Hatırlatmakta fayda var; Joe Russo’nun yönettiği Kaptan Amerika’nın ilk filmi bizleri zayıf ve aciz bir askerin bir serum aracılığıyla, nasıl birkaç dakikada kas yığını süper bir adama dönüşmesinin hikayesini anlatıyordu. Aslında teknik olarak Tony Stark haklı. Neyse, ikinci filmimiz ise bizleri Steve Rogers, Nick Fury ve Ajan Romanoff, nam-ı değer Black Widow ile farklı maceralara sürüklüyor. Bu sefer karşımızda sosyalist dönem Rusya’sı var ve SSCB döneminde özel kuvvetler içerisinde yetiştirilen ve Winter Soldier (Kış Askeri) adı verilen bir adamın ana hikayesini öğreniyoruz. Kendisi Black Widow ile de karşılaşmış ve ismi kulaklarda “ölüm makinası” olarak gezmeye başlamıştır. Rusya’da bulunan bu adam, gölde donmuş olarak bulunmuş ve önüne çıkan her şeyi de yok etmeye başlamıştır. Kaptan Amerika, Black Widow ile birlikte S.H.I.E.L.D içerisinde dönen bazı entrikaları çözmeye çalışmaktadır ve bu sırada Nick Fury’nin de başı beladadır zira artık güvenebileceği kimsesi yoktur.

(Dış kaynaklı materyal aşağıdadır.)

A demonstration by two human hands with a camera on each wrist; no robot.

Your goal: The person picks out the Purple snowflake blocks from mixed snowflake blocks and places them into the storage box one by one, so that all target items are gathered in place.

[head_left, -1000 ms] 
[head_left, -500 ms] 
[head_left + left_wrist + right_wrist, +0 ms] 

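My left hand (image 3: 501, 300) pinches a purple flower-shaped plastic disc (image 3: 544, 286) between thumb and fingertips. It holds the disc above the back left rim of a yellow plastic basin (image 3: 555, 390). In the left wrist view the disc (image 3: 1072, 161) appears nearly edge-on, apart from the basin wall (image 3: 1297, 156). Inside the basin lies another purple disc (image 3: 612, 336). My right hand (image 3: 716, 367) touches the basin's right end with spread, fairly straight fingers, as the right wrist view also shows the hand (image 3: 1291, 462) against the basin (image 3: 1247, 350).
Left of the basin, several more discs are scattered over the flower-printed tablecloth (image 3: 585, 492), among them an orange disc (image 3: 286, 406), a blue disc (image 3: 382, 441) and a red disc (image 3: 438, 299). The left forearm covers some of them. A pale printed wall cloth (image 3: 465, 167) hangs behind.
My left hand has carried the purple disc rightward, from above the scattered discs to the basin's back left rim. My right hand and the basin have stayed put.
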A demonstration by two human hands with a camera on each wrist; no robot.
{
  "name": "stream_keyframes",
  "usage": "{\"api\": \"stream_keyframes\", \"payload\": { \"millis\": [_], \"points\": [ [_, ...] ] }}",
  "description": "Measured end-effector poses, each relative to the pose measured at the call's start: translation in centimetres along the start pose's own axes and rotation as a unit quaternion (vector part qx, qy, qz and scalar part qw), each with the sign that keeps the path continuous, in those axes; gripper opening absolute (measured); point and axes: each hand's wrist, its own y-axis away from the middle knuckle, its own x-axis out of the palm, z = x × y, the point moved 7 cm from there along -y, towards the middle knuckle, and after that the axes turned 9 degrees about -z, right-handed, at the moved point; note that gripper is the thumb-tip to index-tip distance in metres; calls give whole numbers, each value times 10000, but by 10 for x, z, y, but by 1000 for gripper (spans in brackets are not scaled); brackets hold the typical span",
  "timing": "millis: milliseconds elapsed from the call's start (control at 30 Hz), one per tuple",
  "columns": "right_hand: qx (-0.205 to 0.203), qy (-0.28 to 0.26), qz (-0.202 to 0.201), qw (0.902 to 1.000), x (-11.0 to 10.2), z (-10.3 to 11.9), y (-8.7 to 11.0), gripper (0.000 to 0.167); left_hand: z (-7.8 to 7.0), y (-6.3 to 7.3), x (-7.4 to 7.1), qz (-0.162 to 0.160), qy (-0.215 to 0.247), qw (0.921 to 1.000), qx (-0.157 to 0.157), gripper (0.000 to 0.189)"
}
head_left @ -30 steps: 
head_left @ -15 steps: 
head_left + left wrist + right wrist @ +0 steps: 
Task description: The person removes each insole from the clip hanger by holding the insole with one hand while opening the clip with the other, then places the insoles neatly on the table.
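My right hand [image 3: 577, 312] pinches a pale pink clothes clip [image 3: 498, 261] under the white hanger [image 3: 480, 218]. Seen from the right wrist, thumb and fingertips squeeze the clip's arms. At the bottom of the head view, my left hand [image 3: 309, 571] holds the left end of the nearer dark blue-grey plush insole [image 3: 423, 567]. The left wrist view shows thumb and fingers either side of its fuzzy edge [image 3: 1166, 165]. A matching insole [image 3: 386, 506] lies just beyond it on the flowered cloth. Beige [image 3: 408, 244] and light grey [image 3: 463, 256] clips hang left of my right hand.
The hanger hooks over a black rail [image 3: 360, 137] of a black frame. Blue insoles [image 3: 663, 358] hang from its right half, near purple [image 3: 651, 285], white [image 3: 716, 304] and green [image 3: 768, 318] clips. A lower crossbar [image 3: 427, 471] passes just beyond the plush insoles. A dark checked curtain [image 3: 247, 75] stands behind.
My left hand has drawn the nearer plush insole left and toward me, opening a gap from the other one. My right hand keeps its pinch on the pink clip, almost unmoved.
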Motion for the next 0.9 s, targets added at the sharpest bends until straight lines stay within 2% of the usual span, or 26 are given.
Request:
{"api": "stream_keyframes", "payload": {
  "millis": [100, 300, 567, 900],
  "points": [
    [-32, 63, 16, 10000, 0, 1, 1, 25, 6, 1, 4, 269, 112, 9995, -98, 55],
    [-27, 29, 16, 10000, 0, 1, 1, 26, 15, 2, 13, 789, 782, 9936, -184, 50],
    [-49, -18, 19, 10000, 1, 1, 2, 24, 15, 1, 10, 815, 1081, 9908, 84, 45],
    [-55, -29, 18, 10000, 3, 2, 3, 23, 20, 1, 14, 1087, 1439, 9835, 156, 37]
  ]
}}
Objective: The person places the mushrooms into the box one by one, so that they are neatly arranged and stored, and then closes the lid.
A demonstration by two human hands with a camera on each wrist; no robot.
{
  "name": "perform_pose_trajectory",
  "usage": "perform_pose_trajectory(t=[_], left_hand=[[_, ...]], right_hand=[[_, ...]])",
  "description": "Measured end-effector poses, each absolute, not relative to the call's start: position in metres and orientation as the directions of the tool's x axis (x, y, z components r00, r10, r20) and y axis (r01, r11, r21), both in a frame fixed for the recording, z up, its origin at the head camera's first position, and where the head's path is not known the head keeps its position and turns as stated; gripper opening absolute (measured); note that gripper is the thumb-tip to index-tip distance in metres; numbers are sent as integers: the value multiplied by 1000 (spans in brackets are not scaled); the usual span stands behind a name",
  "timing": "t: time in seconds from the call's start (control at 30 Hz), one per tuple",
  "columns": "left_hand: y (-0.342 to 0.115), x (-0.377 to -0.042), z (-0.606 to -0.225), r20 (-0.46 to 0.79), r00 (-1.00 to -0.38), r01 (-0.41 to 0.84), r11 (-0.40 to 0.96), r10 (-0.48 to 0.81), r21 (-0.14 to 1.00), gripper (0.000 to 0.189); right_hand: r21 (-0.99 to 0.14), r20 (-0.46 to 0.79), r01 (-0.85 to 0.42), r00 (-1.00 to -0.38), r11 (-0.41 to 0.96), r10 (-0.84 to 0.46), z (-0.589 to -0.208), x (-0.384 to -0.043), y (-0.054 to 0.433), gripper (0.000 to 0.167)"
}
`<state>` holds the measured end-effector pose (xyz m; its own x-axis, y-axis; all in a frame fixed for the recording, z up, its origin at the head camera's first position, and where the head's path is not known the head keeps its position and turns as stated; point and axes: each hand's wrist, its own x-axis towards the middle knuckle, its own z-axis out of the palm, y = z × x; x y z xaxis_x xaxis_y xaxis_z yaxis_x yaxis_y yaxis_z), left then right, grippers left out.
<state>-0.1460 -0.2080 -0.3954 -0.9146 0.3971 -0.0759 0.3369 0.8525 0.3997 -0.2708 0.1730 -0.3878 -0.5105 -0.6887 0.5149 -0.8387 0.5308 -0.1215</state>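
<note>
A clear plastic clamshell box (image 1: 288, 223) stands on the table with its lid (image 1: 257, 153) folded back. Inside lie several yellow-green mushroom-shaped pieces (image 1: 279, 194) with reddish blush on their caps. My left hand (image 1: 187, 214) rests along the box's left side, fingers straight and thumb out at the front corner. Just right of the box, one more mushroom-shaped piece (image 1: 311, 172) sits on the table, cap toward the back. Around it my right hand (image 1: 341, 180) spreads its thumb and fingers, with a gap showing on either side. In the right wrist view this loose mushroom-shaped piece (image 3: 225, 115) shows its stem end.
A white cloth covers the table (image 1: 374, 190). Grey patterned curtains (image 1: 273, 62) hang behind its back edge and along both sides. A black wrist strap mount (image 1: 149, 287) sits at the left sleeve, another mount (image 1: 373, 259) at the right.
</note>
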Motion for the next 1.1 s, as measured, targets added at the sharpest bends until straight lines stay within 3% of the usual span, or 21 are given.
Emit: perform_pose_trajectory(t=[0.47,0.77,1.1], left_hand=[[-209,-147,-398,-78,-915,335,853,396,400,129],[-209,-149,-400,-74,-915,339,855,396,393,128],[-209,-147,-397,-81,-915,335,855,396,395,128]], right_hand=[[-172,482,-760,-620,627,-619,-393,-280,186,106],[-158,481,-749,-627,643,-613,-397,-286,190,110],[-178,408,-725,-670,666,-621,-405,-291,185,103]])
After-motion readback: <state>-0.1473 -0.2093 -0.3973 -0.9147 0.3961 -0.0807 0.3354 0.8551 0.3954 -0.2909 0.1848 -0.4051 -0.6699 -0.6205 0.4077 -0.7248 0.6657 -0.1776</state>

Kaptan Amerika: Kış Askeri’nin başrolünde; Chris Evans, Samuel L. Jackson, Scarlett Johansson, Anthony Mackie, Robert Redford ve Sebastian Stan gibi isimler yer alıyor. Oyuncuların yeteneklerini tartışmak zaten anlamsız olur, özellikle Scarlett Johansson’ın Black Widow karakteriyle bu kadar özdeşleşmesi, hayranlık uyandırmıyor değil. Kaptan Amerika zaten olması gerektiği gibi. Belki biraz daha Marvel’ın derinliğiyle süslenseydi, daha hoş olabilirdi. Nick Fury ve Samuel L. Jackson artık tek bir beden olmuşlar, onu direkt pas geçiyorum.

Anthony Russo ve Joe Russo’nun yönetmenliğini yaptığı Kaptan Amerika: Kış Askeri, başarılı bir film olarak tanımlansa bile “tipik Joe Russo” demeden edemiyorum. Birçok filmde ve dizide olacakları tahmin etmek, en nefret ettiğim olaydır. Ne yazık ki sevgili yönetmenlerimiz bu konuda zayıf kalmışlar ancak onun dışında gerek müzik seçimleri, gerekse Marvel’ın havasını bir şekilde yakalamayı başarmışlar.

Filmin başka güzel bir yanıysa, tabii ki sonunda yer alan oyuncuların ve katkıda bulunanların sıralandığı bölüm. Epik bir müzik eşliğinde muhtemelen Skyfall ekibinin yaptığı bir bitiş ekranıyla karşı karşıya kalıyoruz. Sonuna kadar bekleyin derim çünkü tipik bir Marvel klasiği, en sonuna mutlaka güzel bir gönderme yaparlar. Filmden çıkardığım iki önemli bilgi var; birincisi S.H.I.E.L.D için hazırlanan altyapı, ikincisi ise Yenilmezler 2 (The Avengers 2) filmine güzel bir giriş.

Film, 11 Nisan tarihinde vizyona girecek. İyi seyirler.